● **Task brief**: Look through the material below and copy exactly the lines from the line with "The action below" to the line with "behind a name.", those two lines included.

● **Information shown**:

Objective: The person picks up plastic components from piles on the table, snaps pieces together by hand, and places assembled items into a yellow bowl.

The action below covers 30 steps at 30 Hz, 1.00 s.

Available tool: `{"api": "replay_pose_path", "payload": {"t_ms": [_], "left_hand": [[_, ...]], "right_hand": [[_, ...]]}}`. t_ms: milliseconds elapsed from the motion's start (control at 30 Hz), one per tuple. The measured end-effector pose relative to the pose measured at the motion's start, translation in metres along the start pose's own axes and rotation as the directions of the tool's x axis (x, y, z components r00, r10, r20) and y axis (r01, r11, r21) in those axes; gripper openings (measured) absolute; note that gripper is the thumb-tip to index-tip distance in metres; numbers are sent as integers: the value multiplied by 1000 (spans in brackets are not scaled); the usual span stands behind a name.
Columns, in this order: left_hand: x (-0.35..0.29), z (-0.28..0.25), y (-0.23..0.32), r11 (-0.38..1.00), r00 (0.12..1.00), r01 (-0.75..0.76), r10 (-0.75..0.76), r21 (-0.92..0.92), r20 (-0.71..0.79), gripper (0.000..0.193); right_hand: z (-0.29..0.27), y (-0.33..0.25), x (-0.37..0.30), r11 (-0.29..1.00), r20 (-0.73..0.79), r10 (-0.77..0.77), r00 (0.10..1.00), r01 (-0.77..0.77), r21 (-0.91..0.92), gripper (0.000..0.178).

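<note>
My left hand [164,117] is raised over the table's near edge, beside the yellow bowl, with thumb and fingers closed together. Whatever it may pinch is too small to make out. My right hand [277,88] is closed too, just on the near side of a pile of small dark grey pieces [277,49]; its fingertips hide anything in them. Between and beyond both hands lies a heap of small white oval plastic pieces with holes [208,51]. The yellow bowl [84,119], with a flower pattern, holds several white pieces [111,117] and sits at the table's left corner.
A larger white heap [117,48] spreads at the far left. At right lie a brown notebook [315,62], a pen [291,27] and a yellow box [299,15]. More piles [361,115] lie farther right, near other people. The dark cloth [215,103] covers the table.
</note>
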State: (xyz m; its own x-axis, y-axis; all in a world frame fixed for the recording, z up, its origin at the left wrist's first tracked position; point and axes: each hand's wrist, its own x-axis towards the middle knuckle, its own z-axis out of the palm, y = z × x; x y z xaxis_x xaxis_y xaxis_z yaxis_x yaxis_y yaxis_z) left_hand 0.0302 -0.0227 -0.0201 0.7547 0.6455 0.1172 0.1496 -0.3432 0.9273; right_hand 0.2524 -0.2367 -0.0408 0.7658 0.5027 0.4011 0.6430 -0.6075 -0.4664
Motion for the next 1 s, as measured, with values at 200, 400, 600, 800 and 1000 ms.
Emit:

● **Answer box**:
The action below covers 30 steps at 30 Hz, 1.00 s.

Available tool: `{"api": "replay_pose_path", "payload": {"t_ms": [_], "left_hand": [[_, ...]], "right_hand": [[_, ...]]}}`. t_ms: milliseconds elapsed from the motion's start (control at 30 Hz), one per tuple. The measured end-effector pose relative to the pose measured at the motion's start, translation in metres along the start pose's own axes and rotation as the directions of the tool's x axis (x, y, z components r00, r10, r20) and y axis (r01, r11, r21) in those axes; gripper openings (measured) absolute; note that gripper is the thumb-tip to index-tip distance in metres; numbers are sent as integers: the value multiplied by 1000 (spans in brackets are not scaled); the usual span stands behind a name.

The output contains nothing more.